Try it -> Set down word for word the lines that begin the entries and run through the line containing "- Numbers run". Give nothing further.

Stored data entries ->
[Start of section]

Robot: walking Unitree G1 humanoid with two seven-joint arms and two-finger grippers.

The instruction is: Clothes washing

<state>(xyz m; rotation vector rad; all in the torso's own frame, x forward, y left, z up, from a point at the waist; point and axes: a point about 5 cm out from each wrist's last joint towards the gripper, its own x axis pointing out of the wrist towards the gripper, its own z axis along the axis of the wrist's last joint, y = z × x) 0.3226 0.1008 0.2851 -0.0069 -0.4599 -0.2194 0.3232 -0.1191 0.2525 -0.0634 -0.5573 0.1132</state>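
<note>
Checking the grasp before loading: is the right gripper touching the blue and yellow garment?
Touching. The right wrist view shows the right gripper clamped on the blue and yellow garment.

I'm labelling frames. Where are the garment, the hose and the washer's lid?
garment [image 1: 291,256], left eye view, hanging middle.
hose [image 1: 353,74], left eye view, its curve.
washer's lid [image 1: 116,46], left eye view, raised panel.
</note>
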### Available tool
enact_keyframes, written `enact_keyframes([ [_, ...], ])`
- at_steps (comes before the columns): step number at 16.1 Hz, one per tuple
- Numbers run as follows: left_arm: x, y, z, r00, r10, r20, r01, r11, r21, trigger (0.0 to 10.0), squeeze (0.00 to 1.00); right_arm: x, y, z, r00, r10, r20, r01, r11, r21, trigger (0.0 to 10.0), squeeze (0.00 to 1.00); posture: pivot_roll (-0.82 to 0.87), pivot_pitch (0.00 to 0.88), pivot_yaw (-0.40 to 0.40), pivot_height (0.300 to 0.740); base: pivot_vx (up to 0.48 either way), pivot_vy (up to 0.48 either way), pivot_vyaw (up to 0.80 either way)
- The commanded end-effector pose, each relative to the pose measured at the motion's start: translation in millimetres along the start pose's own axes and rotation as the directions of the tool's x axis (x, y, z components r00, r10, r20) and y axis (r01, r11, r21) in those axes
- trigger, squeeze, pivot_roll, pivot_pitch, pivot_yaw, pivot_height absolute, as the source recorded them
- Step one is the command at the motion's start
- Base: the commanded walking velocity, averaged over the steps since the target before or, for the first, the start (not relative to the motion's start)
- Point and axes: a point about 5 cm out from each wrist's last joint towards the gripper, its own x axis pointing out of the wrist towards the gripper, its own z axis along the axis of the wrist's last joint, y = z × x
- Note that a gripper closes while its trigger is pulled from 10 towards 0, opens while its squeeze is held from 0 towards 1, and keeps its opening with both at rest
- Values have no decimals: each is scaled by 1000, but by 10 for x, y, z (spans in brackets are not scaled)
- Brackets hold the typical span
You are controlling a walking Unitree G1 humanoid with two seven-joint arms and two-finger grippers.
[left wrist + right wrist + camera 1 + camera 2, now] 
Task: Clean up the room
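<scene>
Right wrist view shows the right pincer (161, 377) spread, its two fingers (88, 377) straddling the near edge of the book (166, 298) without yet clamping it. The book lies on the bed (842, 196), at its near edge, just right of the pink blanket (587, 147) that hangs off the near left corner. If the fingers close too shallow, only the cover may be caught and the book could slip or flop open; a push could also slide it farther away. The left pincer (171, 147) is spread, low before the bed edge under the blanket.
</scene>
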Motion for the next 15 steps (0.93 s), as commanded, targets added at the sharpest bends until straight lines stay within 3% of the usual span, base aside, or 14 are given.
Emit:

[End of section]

Task response ->
Robot: walking Unitree G1 humanoid with two seven-joint arms and two-finger grippers.

The instruction is: Clothes washing

<state>(xyz m; rotation vector rad; all in the torso's own frame, x forward, y left, z up, from a point at the waist; point and axes: a point about 5 cm out from each wrist's last joint towards the gripper, its own x axis pointing out of the wrist towards the gripper, its own z axis along the axis of the wrist's last joint, y = z × x) 0.3226 0.1008 0.2851 -0.0069 -0.4599 -0.2194 0.3232 -0.1191 0.2525 -0.0634 -0.5573 0.1132</state>
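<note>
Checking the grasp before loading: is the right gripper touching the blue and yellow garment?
Touching. The right wrist view shows the right gripper clamped on the blue and yellow garment.

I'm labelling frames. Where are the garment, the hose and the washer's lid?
garment [image 1: 291,256], left eye view, hanging middle.
hose [image 1: 353,74], left eye view, its curve.
washer's lid [image 1: 116,46], left eye view, raised panel.
</note>
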### Available tool
enact_keyframes, written `enact_keyframes([ [_, ...], ])`
- at_steps (comes before the columns): step number at 16.1 Hz, one per tuple
- Numbers run as follows: left_arm: x, y, z, r00, r10, r20, r01, r11, r21, trigger (0.0 to 10.0), squeeze (0.00 to 1.00); right_arm: x, y, z, r00, r10, r20, r01, r11, r21, trigger (0.0 to 10.0), squeeze (0.00 to 1.00); posture: pivot_roll (-0.82 to 0.87), pivot_pitch (0.00 to 0.88), pivot_yaw (-0.40 to 0.40), pivot_height (0.300 to 0.740); base: pivot_vx (up to 0.48 either way), pivot_vy (up to 0.48 either way), pivot_vyaw (up to 0.80 either way)

The answer has been fully written out.